Masques « fait maison» : les consignes AFNOR.

Afin de pallier au manque crucial de masques de protection à destination de la population civile, beaucoup se sont lancés dans leur fabrication. 
Dans un précédent article, j'avais relevé différentes références qui me semblaient sérieuses. Je regrettais, alors, l'absence de tests sur de telles solutions avant la crise. 

L'organisme AFNOR y a pallié dans un document de 32 pages en date du 27 mars 2020 sous le numéro AFNOR SPEC S76-001 et téléchargeable gratuitement. 
Ce document est destiné aux particuliers qui souhaiteraient confectionner un masque mais aussi les éventuels fabricants. 
Comme je sais d'expérience que la lecture de ce type de document est aussi inspirant qu'une vie sans chocolat, je me suis dévouée.
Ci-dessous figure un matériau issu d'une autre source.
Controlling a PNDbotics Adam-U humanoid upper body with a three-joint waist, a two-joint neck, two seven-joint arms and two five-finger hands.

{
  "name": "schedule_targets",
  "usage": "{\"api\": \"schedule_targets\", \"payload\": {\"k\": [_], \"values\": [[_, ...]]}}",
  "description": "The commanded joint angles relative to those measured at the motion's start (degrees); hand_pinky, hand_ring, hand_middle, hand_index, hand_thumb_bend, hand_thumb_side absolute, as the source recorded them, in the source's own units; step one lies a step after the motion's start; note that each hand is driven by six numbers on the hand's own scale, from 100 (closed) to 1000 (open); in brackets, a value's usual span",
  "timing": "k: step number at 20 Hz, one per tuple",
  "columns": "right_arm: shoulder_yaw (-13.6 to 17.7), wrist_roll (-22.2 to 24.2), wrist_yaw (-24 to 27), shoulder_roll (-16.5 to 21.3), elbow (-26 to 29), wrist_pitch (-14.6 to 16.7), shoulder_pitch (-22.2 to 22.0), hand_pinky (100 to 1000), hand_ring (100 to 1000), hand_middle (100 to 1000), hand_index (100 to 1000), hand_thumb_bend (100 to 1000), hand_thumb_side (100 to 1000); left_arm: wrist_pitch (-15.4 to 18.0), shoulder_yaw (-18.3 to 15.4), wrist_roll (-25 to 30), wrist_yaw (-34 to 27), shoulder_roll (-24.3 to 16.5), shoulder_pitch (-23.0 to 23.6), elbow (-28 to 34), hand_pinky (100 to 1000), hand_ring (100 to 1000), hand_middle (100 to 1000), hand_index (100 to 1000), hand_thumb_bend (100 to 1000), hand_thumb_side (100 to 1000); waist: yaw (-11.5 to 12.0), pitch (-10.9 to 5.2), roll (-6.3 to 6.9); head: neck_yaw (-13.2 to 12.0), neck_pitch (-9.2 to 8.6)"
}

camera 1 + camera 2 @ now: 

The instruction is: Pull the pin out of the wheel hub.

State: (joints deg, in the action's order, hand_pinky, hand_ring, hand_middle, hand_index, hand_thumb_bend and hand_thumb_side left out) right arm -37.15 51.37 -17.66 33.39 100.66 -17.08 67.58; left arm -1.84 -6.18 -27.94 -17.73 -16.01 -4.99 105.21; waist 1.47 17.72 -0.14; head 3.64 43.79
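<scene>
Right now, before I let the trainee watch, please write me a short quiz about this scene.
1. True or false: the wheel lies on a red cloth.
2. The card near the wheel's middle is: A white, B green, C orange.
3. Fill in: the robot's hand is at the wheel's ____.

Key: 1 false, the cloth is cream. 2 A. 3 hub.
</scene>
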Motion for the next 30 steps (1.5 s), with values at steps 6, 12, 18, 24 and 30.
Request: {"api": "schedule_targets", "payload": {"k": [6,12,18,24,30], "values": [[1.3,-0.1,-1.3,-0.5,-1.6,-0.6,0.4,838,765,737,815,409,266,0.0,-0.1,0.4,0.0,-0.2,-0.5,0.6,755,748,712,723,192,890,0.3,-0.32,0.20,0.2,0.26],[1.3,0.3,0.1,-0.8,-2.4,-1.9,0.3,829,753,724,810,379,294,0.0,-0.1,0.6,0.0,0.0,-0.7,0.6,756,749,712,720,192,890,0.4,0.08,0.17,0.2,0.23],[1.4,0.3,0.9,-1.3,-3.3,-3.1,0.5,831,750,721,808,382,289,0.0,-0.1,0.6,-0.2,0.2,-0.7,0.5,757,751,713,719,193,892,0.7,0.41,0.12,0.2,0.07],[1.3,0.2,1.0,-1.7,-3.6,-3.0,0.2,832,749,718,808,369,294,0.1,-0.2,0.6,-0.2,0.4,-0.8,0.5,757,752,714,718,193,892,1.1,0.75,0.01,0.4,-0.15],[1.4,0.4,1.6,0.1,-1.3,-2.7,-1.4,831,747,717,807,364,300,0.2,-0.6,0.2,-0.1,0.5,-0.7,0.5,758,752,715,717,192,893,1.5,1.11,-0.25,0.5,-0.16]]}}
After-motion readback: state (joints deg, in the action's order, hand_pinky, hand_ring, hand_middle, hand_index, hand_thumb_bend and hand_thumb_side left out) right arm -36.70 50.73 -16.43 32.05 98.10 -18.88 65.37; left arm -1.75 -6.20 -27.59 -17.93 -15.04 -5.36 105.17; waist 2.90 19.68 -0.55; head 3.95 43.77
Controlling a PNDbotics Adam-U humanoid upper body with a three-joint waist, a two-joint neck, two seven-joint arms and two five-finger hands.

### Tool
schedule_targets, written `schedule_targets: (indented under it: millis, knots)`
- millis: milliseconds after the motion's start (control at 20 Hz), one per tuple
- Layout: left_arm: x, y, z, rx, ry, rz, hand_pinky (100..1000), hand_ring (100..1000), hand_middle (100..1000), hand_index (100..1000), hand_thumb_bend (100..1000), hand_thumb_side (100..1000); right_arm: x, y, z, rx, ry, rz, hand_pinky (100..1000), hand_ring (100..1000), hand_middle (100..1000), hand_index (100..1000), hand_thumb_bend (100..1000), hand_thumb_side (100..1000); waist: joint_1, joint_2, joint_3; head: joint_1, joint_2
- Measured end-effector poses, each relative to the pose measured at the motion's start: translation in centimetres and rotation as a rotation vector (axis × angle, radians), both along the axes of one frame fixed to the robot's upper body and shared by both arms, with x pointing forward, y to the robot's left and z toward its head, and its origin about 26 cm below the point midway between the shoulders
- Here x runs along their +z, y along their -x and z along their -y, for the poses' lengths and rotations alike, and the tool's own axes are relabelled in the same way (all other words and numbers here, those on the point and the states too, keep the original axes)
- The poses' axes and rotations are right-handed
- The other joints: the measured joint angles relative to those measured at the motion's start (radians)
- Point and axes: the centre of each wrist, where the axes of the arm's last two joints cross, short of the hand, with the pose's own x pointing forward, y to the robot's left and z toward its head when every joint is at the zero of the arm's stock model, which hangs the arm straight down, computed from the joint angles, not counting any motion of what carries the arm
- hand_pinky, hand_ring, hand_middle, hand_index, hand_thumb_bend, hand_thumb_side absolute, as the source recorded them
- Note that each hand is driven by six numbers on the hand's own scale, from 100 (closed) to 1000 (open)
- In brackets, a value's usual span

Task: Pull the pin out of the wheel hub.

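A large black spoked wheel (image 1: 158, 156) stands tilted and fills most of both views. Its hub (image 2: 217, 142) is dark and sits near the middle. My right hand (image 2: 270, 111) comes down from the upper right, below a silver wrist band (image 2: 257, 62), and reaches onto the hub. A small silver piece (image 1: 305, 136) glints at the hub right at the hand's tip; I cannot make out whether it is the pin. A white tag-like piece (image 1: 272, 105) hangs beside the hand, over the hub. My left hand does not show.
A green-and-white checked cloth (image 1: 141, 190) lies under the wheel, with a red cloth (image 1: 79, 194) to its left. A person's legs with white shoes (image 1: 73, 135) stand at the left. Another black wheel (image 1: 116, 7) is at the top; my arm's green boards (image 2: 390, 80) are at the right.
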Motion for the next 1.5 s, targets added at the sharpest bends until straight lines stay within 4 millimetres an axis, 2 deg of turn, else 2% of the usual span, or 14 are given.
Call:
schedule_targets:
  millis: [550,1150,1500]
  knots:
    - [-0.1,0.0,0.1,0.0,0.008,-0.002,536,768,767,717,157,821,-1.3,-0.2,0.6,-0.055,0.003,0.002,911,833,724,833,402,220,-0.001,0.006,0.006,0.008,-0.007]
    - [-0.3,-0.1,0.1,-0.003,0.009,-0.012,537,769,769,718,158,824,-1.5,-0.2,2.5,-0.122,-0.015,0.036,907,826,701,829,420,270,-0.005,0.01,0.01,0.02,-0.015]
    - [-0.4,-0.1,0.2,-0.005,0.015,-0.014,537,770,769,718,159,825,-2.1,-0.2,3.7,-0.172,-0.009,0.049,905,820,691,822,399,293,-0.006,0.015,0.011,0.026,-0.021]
Voici pour vous quelques explications.  

A qui est destiné ce masque ? 

Il est destiné au grand public et prend pour l'occasion le nom de « masques barrière ». Il est destiné en particulier aux personnes saines afin que celles-ci évitent d'être contaminées par la bouche ou le nez.
Pour des raisons évidentes de précaution, AFNOR ne s'engage pas à l'égard de personnes contaminées qui souhaiteraient protégés les siens. 
Son port est limitée à une demi-journée – plus exactement 4 heures – Ce qui me semble « long ». Mijoter et crachouiller durant 4 heures dans le même masque, bof ! 
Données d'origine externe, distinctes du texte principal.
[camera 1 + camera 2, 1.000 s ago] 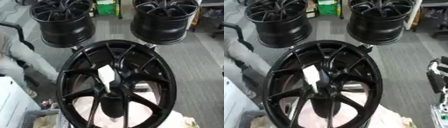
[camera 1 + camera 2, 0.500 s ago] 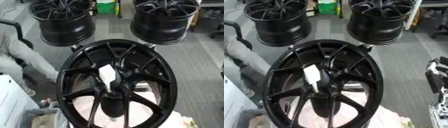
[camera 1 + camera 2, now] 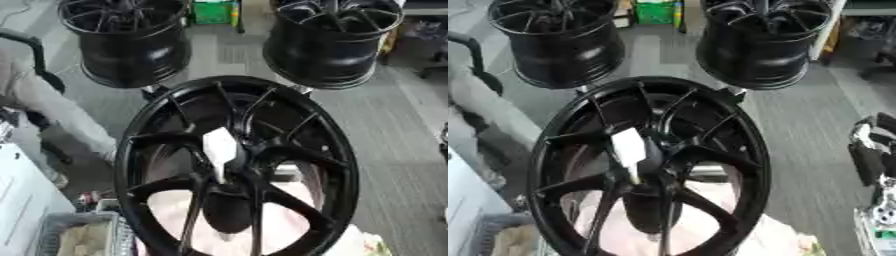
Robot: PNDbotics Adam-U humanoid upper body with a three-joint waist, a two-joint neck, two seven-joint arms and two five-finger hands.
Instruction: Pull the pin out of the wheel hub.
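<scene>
One white pin [image 3: 220, 148] sticks up from black wheel hub [image 3: 236, 170] ctr.

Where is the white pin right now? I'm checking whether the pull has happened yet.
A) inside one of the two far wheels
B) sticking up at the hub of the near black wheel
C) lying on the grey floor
B: the white pin stands at the centre of the near wheel, where its spokes meet.

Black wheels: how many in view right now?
3. The near wheel fills the centre foreground, a white pin standing in its hub. A second wheel sits far left and a third wheel far right. More may lie beyond the frame.
</scene>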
Une personne qui serait à l'extérieur toute la journée – soit pour 8 heures de travail, le temps de trajet, le temps de la pause repas, l'éventuelle petite course -  aurait besoin d'un minimum de trois masques pour couvrir l'ensemble de ses besoins. 

Les mesures d'hygiène et d'entretien des masques. 
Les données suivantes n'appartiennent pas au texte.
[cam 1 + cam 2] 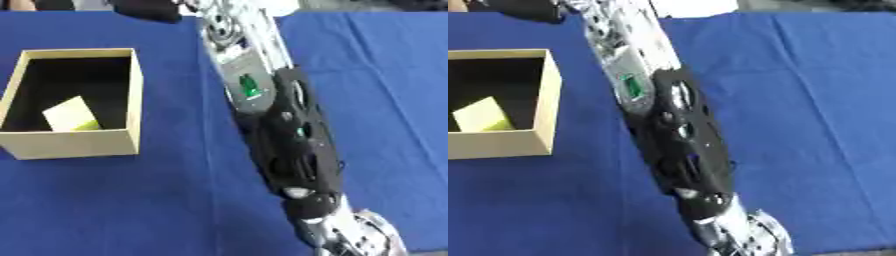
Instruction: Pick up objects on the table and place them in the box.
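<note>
The box (77, 102) sits on the blue table (385, 90), left side, a pale yellow block (72, 115) inside. An arm (271, 115) stretches far across the table; its hand is hidden, so I cannot tell its state. Best to lift clear of the rim when carrying over.

A plain deep-blue tablecloth (105, 200) covers the table. The open tan cardboard box (134, 95) has a dark, near-black inside, with a pale yellow-green flat piece (72, 115) in it. The black and silver forearm (280, 125) carries a small green patch.
</note>
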Available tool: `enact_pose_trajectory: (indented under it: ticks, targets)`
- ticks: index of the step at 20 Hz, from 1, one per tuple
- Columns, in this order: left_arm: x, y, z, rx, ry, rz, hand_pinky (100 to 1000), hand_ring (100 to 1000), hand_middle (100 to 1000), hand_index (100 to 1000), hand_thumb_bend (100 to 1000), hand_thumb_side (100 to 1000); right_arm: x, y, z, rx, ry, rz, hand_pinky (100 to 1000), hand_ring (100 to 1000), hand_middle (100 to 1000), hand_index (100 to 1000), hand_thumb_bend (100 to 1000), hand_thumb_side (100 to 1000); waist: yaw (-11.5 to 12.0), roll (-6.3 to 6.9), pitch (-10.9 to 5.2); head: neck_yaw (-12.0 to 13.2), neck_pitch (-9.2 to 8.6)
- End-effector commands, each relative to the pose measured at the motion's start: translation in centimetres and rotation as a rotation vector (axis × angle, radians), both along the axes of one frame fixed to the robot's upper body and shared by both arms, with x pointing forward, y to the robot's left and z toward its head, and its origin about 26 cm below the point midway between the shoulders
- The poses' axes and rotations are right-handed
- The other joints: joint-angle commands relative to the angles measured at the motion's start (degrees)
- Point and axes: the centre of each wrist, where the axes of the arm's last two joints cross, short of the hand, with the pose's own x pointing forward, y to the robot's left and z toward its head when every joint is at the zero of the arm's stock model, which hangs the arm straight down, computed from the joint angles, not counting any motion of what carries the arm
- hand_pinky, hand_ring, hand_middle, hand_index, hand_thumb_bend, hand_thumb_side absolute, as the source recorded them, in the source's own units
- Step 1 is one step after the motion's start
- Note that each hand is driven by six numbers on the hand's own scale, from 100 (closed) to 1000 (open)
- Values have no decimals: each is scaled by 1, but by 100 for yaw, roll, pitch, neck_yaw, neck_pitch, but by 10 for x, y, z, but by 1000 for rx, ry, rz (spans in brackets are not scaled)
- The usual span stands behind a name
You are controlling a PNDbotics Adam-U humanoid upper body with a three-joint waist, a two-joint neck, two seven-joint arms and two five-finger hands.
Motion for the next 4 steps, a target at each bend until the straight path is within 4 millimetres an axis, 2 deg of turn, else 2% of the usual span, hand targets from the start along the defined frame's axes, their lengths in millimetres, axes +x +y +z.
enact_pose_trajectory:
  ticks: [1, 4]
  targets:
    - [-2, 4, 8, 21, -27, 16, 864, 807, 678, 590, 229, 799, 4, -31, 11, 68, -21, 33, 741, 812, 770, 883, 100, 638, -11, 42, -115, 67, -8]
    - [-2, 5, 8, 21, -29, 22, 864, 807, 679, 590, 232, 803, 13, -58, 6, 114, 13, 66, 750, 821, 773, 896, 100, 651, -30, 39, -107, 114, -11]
Le masque usagé doit être mis dans une pochette hermétique pour être ensuite lavé. 
Pour une fabrication industrielle, les masques doivent pouvoir supporter 5 lavages minimum à 60 degrés Celsius avec agent de blanchiment (qui n'est pas obligatoirement de la Javel), c'est-à-dire, pour les professionnels, à des décontaminations. 

De même, un masque ne se met pas comme des chaussettes et une méthode est présentée. 


La fabrication du masque. 


Ce document présente deux modèles de masques mais demeurent assez imprécis sur les matériaux à utiliser. 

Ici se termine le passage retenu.